Convert cuda.core.utils to a package and add persistent, on-disk caches
for compiled ObjectCode produced by Program.compile.
Public API (cuda.core.utils):
* ProgramCacheResource -- abstract bytes|str -> ObjectCode mapping
with context manager and pickle-safety warning. Path-backed
ObjectCode is rejected at write time (would store only the path).
* SQLiteProgramCache -- single-file sqlite3 backend (WAL mode,
autocommit) with LRU eviction against an optional size cap. A
threading.RLock serialises connection use so one cache object is
safe across threads. wal_checkpoint(TRUNCATE) + VACUUM run after
evictions so the size cap bounds real on-disk usage. __contains__
is read-only -- it does not bump LRU. __len__ counts only entries
that survive validation and prunes corrupt rows. Schema-version
mismatch on open drops the tables and rebuilds; corrupt /
non-SQLite files are detected and the cache reinitialises empty.
Transient OperationalError ("database is locked") propagates
without nuking the file (and closes the partial connection).
* FileStreamProgramCache -- directory of atomically-written entries
(tmp + os.replace) safe across concurrent processes. On-disk
filenames are blake2b(32) hashes of the key so arbitrary-length
keys never overflow filesystem name limits. Reader pruning is
stat-guarded: only delete a corrupt-looking file if its inode/
size/mtime have not changed since the read, so a concurrent
os.replace by a writer is preserved. clear() and _enforce_size_cap
use the same stat guard. Stale temp files (older than 1 hour) are
swept on open and during eviction; live temp files count toward
the size cap. Windows ERROR_SHARING_VIOLATION (32) and
ERROR_LOCK_VIOLATION (33) on os.replace are retried with bounded
backoff (~185ms) before being treated as a non-fatal cache miss;
other PermissionErrors and all POSIX failures propagate. __len__
matches __getitem__ semantics (rejects schema/key/value mismatch).

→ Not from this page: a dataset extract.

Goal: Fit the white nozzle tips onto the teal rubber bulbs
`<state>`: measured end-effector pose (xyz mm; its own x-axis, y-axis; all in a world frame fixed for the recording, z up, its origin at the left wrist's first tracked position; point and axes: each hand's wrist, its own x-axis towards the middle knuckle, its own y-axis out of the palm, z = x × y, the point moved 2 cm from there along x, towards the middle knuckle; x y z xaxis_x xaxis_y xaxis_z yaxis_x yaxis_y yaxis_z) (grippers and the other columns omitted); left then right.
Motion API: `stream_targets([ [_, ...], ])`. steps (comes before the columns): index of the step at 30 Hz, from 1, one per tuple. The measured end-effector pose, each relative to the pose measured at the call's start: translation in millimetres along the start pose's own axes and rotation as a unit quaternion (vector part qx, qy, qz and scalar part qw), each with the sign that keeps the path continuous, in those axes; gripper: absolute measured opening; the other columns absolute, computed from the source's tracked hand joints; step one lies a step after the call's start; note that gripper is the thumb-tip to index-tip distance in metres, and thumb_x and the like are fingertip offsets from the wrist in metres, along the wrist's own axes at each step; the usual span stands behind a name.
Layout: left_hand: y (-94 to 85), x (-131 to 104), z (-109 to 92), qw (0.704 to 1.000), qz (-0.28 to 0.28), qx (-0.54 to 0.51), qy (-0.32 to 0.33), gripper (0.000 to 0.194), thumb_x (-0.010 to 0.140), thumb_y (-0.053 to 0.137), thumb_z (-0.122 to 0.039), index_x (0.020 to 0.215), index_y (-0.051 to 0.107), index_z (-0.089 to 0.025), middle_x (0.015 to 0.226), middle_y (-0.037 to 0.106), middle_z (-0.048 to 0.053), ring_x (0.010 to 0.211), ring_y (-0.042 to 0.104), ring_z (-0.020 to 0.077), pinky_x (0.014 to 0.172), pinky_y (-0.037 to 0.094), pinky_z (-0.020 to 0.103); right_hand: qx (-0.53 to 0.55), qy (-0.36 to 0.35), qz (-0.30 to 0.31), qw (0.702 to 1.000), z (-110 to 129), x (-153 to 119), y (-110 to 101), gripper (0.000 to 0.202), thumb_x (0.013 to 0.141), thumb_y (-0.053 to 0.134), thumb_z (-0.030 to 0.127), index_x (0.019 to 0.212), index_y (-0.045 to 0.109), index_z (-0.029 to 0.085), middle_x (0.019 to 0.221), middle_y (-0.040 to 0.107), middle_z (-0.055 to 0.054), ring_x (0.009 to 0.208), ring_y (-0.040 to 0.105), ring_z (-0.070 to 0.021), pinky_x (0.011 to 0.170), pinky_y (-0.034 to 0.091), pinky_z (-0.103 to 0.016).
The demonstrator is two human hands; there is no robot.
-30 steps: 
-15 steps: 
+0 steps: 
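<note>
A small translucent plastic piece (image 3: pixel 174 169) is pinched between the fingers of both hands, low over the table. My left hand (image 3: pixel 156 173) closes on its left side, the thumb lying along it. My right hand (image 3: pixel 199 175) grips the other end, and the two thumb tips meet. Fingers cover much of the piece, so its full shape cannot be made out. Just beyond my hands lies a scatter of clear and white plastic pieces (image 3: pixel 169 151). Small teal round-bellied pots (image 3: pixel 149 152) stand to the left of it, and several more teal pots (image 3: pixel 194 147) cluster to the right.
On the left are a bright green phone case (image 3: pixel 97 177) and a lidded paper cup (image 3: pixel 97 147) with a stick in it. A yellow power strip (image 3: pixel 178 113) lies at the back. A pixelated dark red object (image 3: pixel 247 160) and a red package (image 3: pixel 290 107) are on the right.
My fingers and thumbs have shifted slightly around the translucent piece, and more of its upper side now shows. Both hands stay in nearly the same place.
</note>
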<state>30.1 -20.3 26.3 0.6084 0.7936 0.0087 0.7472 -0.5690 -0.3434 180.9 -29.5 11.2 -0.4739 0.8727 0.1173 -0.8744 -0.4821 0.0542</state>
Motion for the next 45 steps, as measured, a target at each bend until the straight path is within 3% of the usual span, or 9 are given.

* make_program_cache_key -- stable 32-byte blake2b key over code,
code_type, ProgramOptions, target_type, name expressions, cuda
core/NVRTC versions, NVVM lib+IR version, linker backend+version
for PTX inputs (driver version included only on the cuLink path).
Backend-specific gates mirror Program/Linker:
* code_type lower-cased to match Program_init.
* code_type/target_type combination validated against Program's
SUPPORTED_TARGETS matrix.
* NVRTC side-effect options (create_pch, time, fdevice_time_trace)
and external-content options (include_path, pre_include, pch,
use_pch, pch_dir) require an extra_digest from the caller. The
per-field set/unset predicate (_option_is_set) mirrors the
compiler's emission gates; collections.abc.Sequence is the
is_sequence check, matching _prepare_nvrtc_options_impl.
* NVVM use_libdevice=True requires extra_digest because libdevice
bitcode comes from the active toolkit. extra_sources is
rejected for non-NVVM. Bytes-like ``code`` is rejected for
non-NVVM (Program() requires str there).
* PTX (Linker) input options are normalised through per-field
gates that match _prepare_nvjitlink_options /
_prepare_driver_options. ftz/prec_div/prec_sqrt/fma collapse
to a sentinel under the driver linker (it ignores them).
ptxas_options canonicalises across str/list/tuple/empty shapes.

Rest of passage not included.